▶ [EXERCISE DETAILS] Go through the material below, noting each line where the string "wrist" appears, and give only the total.

Segment Start: DATASET EXCERPT

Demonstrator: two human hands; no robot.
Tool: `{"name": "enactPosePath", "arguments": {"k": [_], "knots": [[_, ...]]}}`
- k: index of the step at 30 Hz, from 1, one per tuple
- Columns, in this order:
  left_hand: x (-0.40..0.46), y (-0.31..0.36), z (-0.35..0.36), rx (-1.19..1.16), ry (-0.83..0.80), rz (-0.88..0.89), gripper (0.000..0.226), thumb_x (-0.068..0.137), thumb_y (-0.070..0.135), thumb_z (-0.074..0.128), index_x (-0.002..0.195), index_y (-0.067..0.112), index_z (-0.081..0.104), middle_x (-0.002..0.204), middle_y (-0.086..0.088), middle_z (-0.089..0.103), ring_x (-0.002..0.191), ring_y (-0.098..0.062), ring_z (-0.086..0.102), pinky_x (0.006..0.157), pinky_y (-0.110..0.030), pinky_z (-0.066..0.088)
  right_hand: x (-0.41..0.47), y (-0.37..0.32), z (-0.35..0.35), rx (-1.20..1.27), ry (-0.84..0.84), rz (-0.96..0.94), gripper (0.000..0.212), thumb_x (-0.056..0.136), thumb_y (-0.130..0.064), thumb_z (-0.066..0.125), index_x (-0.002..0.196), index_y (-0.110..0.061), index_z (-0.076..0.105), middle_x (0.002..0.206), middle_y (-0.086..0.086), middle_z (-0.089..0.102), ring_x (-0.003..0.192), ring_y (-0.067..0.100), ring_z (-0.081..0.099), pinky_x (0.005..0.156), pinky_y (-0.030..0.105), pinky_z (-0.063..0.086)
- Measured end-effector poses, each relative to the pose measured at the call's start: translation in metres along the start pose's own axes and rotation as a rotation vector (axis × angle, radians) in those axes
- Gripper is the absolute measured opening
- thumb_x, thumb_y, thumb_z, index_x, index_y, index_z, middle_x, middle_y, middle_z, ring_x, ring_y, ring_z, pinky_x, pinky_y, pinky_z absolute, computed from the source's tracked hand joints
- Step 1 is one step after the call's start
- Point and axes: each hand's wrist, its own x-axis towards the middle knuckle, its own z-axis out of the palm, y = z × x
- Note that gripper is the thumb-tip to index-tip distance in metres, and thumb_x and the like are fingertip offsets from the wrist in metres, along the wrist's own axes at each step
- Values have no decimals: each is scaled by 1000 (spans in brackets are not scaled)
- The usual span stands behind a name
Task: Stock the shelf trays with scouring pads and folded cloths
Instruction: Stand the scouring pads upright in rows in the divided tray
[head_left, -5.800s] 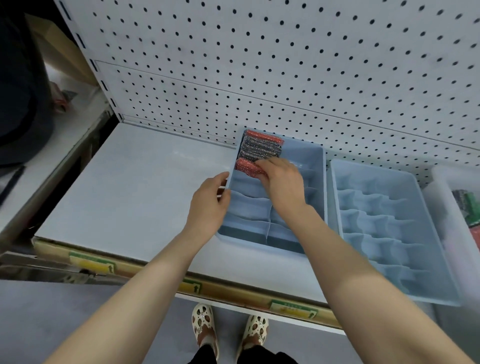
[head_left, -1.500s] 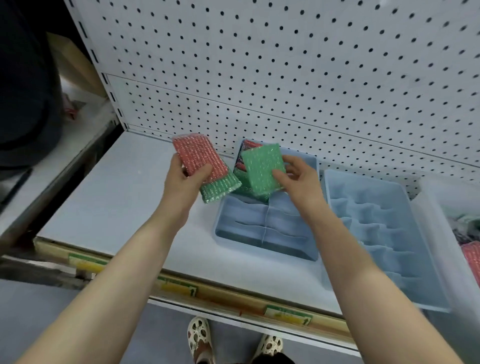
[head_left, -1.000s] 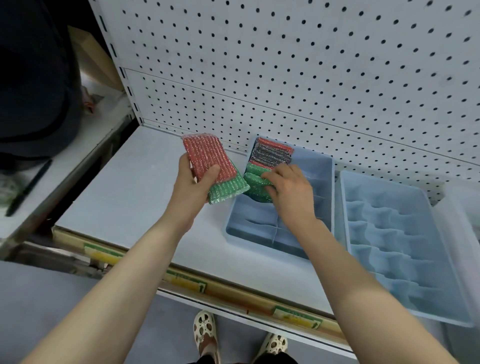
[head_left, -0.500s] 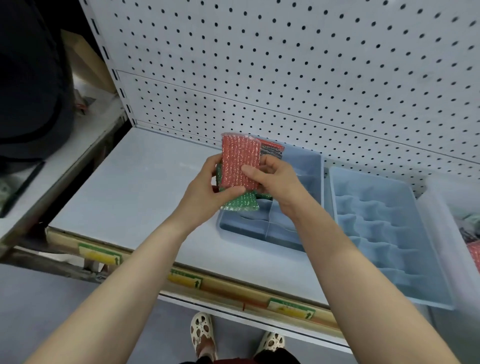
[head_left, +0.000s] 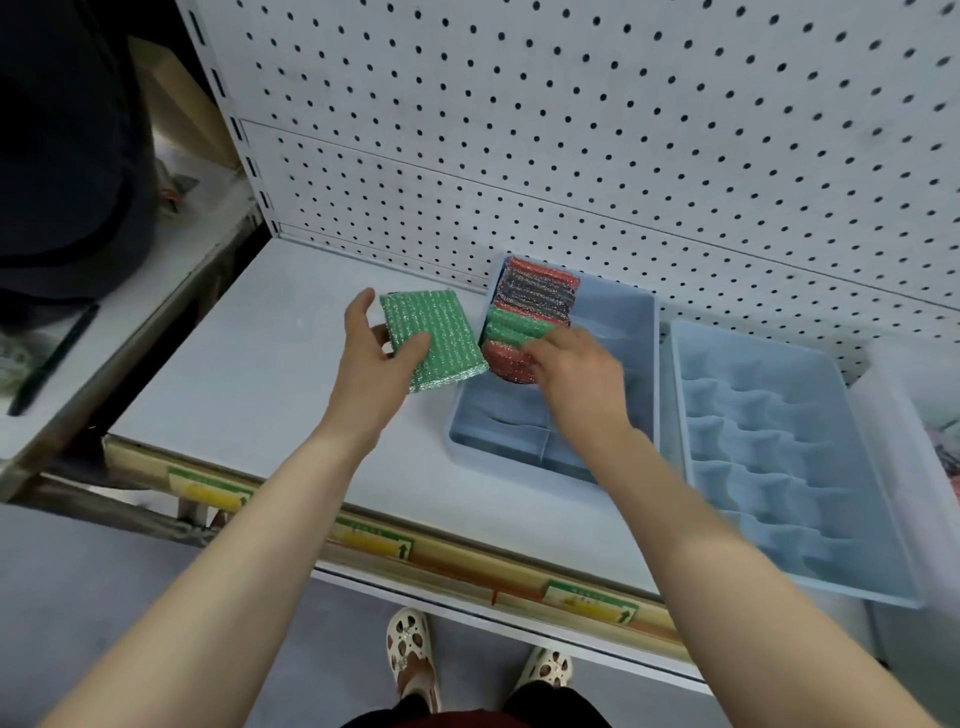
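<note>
My left hand (head_left: 371, 364) holds a green scouring pad (head_left: 434, 340) flat above the shelf, just left of the nearer blue divided tray (head_left: 641, 343). My right hand (head_left: 576, 376) reaches into that tray's left column and pushes a red scouring pad (head_left: 506, 361) down in front of the row. Behind the red one stand a green pad (head_left: 511, 327), a grey pad (head_left: 535, 293) and another red pad (head_left: 543, 270) at the back. My right fingers cover the red pad's front edge, blurred by motion.
A second blue divided tray (head_left: 779, 457) sits to the right, holding nothing. A clear bin (head_left: 930, 415) at the far right edge holds more stock. The white shelf (head_left: 249, 374) stretches left of the trays, with a pegboard wall (head_left: 571, 156) behind. A dark-clothed person (head_left: 67, 156) stands at far left.
My right hand took the red pad from the pair in my left hand and carried it down into the tray. My left hand now holds only the green pad.
</note>
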Motion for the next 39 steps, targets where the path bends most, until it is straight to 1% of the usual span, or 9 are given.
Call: {"name": "enactPosePath", "arguments": {"k": [5, 9, 13, 18, 20, 25, 28, 31, 39], "knots": [[-3, -4, 0, 8, -26, 34, 54, 92, 22, 64, 137, 34, 36, 114, 7, 61, 82, 11, 63, 66, -16, 51, 0, -2, 13, -10, -33, 47, 9, 73, -1, 73, 77, -9, 74, 72, 5, 67, 82, 29, 59, 54, 35, 50], [-7, -5, 0, -5, -64, 50, 49, 91, 20, 66, 131, 38, 42, 116, 5, 63, 97, -3, 65, 73, -22, 55, -1, -3, 12, 22, -93, 64, 10, 83, -17, 74, 89, -9, 77, 89, 7, 66, 92, 29, 55, 66, 35, 46], [-8, 0, 7, -142, -110, -3, 37, 90, 15, 68, 116, 33, 49, 119, -3, 63, 99, -19, 67, 75, -39, 60, 7, -19, -6, 464, 49, 223, 20, 96, -29, 62, 96, -16, 76, 86, 1, 69, 83, 17, 58, 71, 30, 45], [-6, 5, 16, -191, -135, -62, 24, 92, 10, 65, 109, 21, 52, 112, -5, 68, 104, -27, 67, 83, -46, 57, 9, -25, -15, 1325, -273, 600, 20, 100, -16, 54, 113, -12, 70, 100, 3, 74, 84, 10, 65, 76, 27, 56], [-6, 5, 18, -190, -177, -67, 23, 93, 8, 62, 111, 18, 52, 101, -1, 72, 95, -21, 69, 79, -41, 56, 5, -21, -17, 1457, -335, 679, 23, 99, -12, 55, 118, -5, 66, 107, 10, 72, 84, 16, 66, 69, 24, 56], [-8, 3, 14, -161, -94, -52, 21, 94, 11, 61, 105, 26, 51, 96, -3, 70, 89, -21, 68, 79, -43, 56, -3, -3, -21, 1037, -140, 708, 31, 94, -16, 65, 124, -8, 63, 102, 1, 70, 82, 11, 66, 64, 24, 55], [-6, 3, 2, -149, 16, -33, 23, 95, 14, 60, 105, 32, 50, 108, -9, 66, 94, -25, 65, 89, -52, 55, -9, 12, -30, 550, -74, 481, 25, 92, -23, 63, 116, -19, 68, 98, -1, 72, 88, 20, 67, 83, 38, 54], [-3, 4, -8, -157, 62, -26, 23, 95, 15, 59, 107, 32, 51, 116, -15, 63, 100, -28, 64, 92, -55, 52, -9, 12, -33, 264, -87, 247, 21, 92, -21, 62, 112, -21, 70, 104, 2, 71, 94, 28, 66, 80, 39, 53], [-2, 3, -12, -152, 64, 6, 23, 94, 14, 60, 107, 32, 52, 108, -6, 64, 93, -22, 64, 87, -46, 55, 2, -14, -6, 103, -148, 7, 21, 96, -16, 59, 113, -14, 72, 104, 6, 69, 98, 28, 63, 73, 39, 53]]}}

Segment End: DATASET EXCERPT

▶ [TASK SOLUTION] 2